## What you have to do:
From the entries below, transcribe exactly the lines between the line holding "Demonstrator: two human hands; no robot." and the line holding "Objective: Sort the", inclusive; skip all other lines.

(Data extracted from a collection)
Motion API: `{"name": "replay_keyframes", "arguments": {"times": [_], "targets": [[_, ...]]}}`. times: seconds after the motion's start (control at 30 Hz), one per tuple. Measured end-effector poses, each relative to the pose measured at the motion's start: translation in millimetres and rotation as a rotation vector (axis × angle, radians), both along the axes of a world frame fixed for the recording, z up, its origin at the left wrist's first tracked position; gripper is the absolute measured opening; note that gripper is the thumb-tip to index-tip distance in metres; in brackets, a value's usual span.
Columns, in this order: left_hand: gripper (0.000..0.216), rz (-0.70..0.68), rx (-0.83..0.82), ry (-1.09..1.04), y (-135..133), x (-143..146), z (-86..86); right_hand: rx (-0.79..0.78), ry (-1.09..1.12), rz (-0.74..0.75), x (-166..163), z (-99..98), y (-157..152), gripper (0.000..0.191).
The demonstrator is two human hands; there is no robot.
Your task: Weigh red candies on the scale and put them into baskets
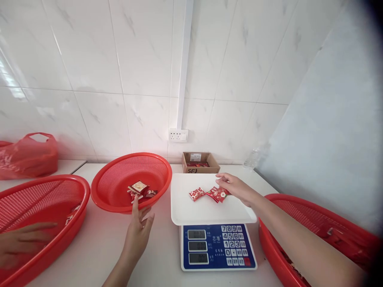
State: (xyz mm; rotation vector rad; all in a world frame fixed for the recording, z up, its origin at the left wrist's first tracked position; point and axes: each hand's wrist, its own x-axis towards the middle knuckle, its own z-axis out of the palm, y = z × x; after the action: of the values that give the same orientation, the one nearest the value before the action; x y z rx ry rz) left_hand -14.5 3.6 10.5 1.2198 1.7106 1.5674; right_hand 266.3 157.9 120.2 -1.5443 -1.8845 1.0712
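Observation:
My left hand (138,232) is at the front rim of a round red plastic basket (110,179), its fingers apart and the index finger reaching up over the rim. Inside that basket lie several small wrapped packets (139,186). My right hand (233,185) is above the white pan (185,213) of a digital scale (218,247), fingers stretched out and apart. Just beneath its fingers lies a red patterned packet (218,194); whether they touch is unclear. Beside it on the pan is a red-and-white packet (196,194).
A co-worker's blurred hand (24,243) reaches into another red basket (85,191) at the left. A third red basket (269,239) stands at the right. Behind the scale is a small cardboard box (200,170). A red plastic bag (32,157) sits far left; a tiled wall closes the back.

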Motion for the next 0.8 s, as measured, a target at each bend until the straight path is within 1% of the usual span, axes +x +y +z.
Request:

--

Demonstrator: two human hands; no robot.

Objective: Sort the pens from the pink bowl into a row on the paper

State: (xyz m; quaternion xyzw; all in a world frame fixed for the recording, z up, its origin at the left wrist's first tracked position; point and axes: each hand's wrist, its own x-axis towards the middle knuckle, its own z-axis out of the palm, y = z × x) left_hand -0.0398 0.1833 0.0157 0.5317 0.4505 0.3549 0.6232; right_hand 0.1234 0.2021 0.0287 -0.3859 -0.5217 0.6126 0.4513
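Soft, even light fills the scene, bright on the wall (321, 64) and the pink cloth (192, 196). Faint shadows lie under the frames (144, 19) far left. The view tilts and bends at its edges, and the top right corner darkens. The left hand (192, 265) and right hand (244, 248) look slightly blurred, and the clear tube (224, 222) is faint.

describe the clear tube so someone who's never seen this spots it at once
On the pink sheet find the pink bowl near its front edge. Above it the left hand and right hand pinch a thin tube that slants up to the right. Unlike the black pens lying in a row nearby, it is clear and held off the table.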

## Output for this task:
Demonstrator: two human hands; no robot.

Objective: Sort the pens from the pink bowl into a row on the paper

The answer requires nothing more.